*What is needed*
Each line below must be reproduced exactly as it stands. Pictures stay out of the copy.

*Given material*
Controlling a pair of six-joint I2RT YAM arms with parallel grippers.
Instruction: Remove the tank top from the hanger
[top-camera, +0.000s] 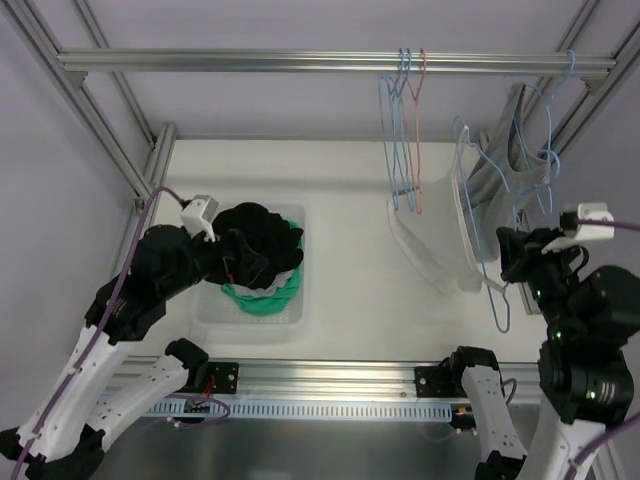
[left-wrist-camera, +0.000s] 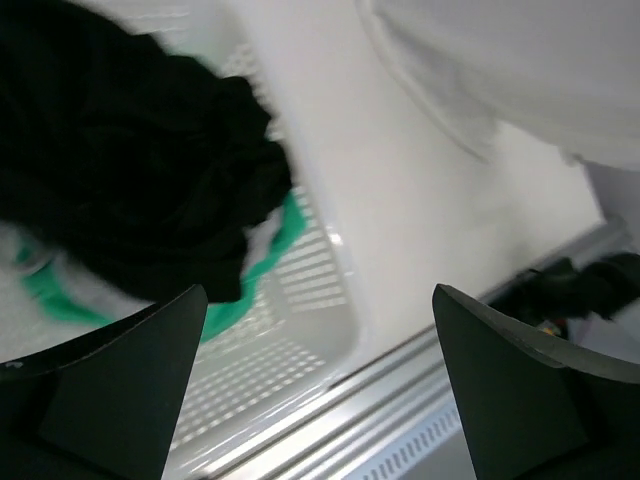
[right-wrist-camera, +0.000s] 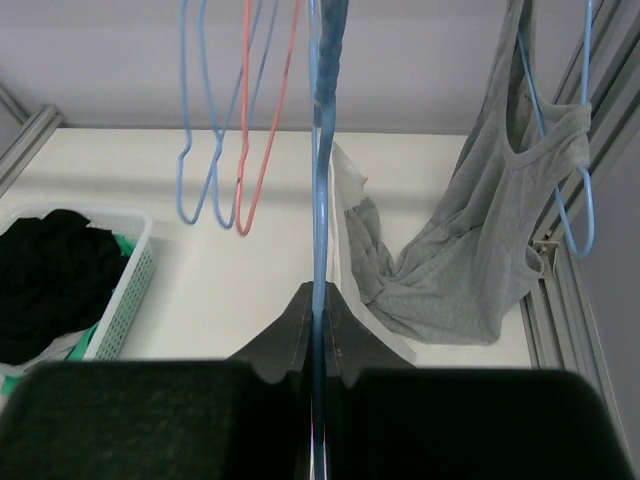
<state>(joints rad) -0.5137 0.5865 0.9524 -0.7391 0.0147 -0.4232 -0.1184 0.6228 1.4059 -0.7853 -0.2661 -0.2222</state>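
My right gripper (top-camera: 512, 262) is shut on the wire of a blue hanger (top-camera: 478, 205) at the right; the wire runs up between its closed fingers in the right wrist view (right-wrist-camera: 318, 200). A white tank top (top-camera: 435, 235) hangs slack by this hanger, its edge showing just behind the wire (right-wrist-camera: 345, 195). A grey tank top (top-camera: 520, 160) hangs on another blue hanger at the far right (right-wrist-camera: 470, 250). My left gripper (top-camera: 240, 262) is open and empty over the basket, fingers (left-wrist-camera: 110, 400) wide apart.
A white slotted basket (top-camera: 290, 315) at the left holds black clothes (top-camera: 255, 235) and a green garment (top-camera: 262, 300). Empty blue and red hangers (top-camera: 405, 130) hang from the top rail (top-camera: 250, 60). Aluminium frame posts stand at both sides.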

*Written solution*
Controlling a pair of six-joint I2RT YAM arms with parallel grippers.
Instruction: Remove the tank top from the hanger
[top-camera, +0.000s] 
[left-wrist-camera, +0.000s] 
[right-wrist-camera, +0.000s] 
<state>(joints rad) -0.5137 0.5865 0.9524 -0.7391 0.0147 -0.4232 -0.1184 0.6228 1.4059 -0.7853 -0.2661 -0.2222</state>
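My right gripper (top-camera: 512, 262) is shut on the wire of a blue hanger (top-camera: 478, 205) at the right; the wire runs up between its closed fingers in the right wrist view (right-wrist-camera: 318, 200). A white tank top (top-camera: 435, 235) hangs slack by this hanger, its edge showing just behind the wire (right-wrist-camera: 345, 195). A grey tank top (top-camera: 520, 160) hangs on another blue hanger at the far right (right-wrist-camera: 470, 250). My left gripper (top-camera: 240, 262) is open and empty over the basket, fingers (left-wrist-camera: 110, 400) wide apart.
A white slotted basket (top-camera: 290, 315) at the left holds black clothes (top-camera: 255, 235) and a green garment (top-camera: 262, 300). Empty blue and red hangers (top-camera: 405, 130) hang from the top rail (top-camera: 250, 60). Aluminium frame posts stand at both sides.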

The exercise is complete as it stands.